**HOW TO COMPLETE THIS TASK:**
In the records below, find the line containing "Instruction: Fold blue" and the line containing "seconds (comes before"; please repeat exactly the lines from one to the other, both included, and nothing more.

Records excerpted from a collection
───
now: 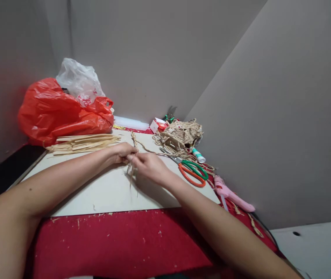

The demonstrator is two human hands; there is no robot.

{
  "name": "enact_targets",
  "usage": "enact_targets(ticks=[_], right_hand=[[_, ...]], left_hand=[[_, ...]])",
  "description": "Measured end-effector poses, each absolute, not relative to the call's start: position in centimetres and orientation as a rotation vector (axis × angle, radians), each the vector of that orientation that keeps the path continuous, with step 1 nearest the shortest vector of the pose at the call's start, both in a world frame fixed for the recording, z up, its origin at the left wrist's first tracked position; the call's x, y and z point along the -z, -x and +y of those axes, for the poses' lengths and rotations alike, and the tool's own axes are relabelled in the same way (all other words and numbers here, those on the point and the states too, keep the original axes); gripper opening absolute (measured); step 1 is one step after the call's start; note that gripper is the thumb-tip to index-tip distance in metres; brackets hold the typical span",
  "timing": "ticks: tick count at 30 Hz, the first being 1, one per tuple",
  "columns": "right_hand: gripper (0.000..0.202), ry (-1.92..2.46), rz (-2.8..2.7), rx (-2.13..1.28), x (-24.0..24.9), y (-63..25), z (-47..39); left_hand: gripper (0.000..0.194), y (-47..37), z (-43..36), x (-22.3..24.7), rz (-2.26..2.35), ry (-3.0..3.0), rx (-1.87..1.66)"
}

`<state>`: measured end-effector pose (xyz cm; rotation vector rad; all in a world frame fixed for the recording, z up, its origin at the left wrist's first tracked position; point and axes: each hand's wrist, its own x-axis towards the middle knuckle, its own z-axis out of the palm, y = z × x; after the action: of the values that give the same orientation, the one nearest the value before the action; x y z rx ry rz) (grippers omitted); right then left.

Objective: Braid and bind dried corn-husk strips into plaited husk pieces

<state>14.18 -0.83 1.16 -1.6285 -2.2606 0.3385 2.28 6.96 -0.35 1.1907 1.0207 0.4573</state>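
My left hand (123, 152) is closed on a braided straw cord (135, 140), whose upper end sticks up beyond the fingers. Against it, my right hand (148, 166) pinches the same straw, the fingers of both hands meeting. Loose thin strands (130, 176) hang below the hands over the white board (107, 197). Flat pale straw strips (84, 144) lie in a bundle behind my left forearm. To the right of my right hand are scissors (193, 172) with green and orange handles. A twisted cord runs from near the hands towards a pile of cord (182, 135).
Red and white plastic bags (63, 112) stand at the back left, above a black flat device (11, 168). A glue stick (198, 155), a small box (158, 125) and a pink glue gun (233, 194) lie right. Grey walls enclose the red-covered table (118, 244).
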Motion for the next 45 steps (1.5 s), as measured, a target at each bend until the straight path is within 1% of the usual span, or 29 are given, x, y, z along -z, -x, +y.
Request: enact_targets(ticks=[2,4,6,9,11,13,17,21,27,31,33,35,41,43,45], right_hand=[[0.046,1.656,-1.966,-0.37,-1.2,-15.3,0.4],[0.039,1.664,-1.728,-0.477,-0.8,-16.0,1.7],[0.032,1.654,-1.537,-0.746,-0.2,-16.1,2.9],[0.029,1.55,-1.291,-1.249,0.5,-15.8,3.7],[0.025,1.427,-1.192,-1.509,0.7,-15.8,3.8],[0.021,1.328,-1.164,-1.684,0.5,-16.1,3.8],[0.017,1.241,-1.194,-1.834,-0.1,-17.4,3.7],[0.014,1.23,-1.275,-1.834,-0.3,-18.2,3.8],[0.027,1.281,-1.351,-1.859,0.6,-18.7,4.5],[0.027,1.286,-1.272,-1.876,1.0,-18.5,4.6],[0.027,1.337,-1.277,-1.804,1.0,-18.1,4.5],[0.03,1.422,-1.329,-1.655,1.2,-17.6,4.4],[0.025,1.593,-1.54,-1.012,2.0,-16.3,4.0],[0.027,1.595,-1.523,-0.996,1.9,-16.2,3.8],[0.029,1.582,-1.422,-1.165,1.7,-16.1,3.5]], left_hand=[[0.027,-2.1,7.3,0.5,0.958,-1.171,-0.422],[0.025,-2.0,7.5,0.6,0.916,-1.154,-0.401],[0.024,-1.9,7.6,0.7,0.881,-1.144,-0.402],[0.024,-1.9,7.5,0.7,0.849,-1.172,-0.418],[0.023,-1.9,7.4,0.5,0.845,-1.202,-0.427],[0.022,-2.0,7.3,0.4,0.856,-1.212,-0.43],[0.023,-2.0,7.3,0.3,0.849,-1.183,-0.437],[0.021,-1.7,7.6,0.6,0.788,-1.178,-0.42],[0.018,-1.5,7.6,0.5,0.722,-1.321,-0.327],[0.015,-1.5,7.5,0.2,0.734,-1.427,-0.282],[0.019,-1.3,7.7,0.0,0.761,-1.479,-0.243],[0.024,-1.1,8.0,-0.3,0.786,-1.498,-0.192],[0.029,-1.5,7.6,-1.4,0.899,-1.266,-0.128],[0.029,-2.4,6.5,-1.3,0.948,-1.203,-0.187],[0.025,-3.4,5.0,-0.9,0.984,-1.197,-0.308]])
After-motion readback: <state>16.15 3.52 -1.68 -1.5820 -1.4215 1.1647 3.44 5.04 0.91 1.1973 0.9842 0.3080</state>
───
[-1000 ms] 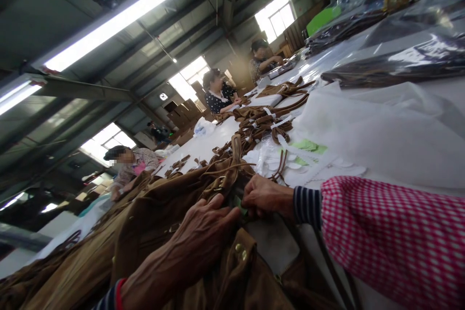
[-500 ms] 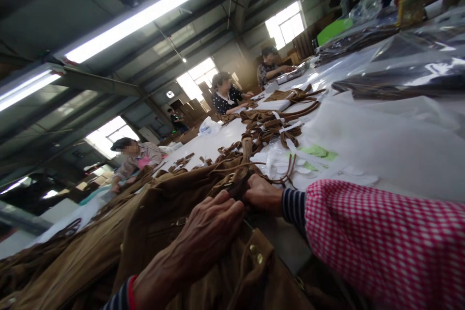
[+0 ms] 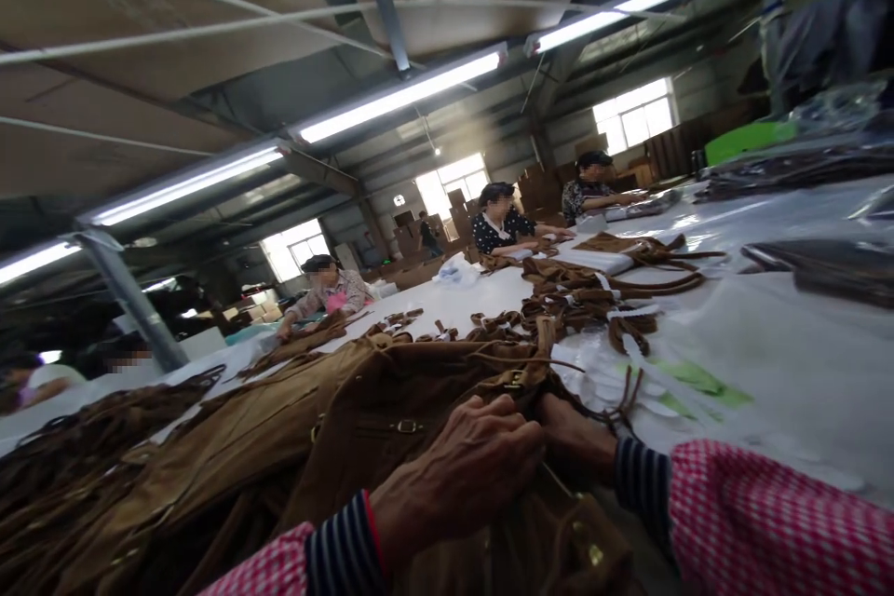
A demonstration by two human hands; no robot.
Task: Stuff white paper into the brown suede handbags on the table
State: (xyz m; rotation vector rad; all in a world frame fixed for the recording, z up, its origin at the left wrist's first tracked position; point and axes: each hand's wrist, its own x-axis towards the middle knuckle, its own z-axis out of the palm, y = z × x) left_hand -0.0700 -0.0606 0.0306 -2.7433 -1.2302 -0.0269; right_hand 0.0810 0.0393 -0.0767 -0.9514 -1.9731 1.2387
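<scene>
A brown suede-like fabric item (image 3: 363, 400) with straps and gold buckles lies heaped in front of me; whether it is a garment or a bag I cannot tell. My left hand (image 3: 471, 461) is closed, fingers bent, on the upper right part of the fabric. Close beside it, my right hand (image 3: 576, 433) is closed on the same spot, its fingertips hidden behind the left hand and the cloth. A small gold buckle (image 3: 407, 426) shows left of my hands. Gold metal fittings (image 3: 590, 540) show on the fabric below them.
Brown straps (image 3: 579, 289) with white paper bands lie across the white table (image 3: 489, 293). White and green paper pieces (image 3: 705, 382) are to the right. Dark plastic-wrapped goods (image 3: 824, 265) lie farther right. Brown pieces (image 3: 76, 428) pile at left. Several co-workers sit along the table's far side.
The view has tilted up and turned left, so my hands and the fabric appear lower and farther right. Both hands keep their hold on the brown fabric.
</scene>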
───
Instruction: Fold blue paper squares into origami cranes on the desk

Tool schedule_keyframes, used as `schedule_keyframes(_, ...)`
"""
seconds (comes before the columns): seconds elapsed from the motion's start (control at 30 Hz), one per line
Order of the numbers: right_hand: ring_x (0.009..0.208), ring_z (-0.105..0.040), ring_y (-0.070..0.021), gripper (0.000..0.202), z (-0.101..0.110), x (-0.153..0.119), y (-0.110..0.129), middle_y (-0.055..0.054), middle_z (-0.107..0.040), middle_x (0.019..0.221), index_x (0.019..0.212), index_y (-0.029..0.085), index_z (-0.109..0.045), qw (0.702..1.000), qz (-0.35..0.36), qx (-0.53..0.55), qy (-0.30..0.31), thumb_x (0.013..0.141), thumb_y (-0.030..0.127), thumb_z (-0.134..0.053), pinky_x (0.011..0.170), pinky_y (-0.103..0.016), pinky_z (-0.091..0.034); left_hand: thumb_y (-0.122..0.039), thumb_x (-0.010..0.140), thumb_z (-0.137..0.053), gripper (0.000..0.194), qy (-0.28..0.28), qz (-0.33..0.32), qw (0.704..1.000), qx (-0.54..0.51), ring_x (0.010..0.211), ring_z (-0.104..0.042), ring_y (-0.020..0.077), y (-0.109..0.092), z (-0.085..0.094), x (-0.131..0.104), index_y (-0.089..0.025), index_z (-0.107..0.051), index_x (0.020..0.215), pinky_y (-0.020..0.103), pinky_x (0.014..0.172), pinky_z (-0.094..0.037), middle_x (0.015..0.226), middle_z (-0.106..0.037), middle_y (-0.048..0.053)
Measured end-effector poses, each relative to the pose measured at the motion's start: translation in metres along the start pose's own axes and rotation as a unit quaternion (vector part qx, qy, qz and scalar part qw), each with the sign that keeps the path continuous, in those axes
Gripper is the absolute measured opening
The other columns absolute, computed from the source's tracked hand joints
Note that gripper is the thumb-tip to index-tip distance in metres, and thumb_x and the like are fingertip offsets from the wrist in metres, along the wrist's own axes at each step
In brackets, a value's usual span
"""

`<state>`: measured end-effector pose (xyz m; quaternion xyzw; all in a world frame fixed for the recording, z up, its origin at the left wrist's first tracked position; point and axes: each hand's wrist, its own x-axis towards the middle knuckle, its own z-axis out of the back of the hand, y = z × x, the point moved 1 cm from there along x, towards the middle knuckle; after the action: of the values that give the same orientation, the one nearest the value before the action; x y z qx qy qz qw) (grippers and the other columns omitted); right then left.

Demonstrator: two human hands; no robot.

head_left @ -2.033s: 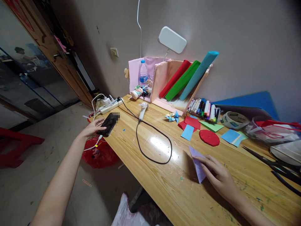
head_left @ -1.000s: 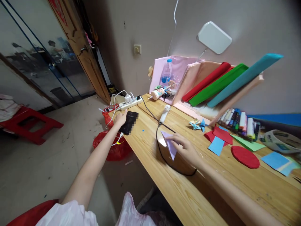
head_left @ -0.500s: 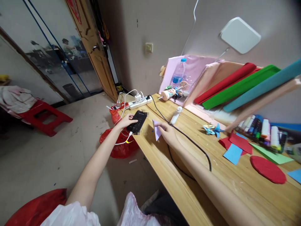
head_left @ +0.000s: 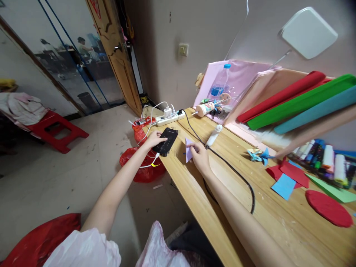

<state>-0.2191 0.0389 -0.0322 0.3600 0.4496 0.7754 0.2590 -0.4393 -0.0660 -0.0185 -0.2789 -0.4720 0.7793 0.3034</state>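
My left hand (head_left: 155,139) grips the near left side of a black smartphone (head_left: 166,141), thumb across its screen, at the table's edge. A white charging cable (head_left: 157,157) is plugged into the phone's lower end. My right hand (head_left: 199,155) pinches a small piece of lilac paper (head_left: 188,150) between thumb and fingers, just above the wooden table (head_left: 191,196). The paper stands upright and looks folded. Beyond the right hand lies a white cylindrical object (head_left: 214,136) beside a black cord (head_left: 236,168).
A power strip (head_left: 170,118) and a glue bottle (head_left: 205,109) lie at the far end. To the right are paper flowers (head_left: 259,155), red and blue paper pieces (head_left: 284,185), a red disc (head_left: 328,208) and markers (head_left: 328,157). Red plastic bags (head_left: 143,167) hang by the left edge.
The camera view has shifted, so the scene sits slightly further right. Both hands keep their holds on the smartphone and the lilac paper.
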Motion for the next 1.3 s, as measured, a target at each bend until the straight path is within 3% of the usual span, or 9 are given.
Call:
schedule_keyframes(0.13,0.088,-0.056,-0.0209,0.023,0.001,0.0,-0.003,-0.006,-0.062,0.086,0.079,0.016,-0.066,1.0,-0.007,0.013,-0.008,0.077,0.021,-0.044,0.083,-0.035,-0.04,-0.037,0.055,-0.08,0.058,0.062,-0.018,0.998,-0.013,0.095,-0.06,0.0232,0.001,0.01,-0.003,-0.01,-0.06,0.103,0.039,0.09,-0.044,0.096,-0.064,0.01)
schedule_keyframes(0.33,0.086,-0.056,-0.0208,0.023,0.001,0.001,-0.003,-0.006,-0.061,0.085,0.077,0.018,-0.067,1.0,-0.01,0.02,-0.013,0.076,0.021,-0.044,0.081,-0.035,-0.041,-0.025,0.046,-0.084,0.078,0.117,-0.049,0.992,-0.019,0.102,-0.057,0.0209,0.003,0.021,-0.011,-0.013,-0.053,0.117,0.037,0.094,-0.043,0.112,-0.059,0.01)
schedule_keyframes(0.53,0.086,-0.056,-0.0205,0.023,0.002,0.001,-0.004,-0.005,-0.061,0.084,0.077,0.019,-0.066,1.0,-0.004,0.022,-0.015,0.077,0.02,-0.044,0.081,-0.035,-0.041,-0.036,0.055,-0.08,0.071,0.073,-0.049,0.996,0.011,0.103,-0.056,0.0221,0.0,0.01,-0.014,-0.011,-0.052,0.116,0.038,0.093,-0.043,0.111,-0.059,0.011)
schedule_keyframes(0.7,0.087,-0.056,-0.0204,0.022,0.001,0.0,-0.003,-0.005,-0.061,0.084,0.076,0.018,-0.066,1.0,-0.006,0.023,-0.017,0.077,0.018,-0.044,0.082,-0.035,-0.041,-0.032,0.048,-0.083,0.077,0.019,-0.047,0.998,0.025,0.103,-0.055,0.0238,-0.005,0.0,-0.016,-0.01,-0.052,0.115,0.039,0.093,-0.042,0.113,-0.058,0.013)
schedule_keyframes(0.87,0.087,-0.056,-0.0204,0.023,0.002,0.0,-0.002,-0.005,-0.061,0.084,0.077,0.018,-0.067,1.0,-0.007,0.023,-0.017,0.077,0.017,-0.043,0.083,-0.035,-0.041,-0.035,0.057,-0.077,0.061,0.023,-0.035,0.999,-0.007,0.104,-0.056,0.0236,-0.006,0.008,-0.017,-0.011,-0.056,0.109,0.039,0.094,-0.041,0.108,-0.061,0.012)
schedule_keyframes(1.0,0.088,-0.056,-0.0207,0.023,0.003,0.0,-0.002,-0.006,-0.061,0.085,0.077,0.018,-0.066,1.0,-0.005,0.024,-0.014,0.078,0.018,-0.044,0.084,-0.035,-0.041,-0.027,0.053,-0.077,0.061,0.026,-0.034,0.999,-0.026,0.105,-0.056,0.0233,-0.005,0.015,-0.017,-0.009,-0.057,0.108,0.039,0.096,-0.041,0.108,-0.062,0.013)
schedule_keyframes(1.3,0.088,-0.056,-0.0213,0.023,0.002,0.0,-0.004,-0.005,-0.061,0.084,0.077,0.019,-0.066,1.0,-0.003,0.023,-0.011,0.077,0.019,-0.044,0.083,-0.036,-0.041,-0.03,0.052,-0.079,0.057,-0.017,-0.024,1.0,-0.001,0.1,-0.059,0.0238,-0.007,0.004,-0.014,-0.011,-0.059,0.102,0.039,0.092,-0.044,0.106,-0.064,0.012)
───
**ANSWER BOX:**
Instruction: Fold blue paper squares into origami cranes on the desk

Tool schedule_keyframes, used as `schedule_keyframes(_, ...)`
"""
seconds (comes before the columns): seconds elapsed from the motion's start (control at 30 Hz), one per line

This exercise is now done.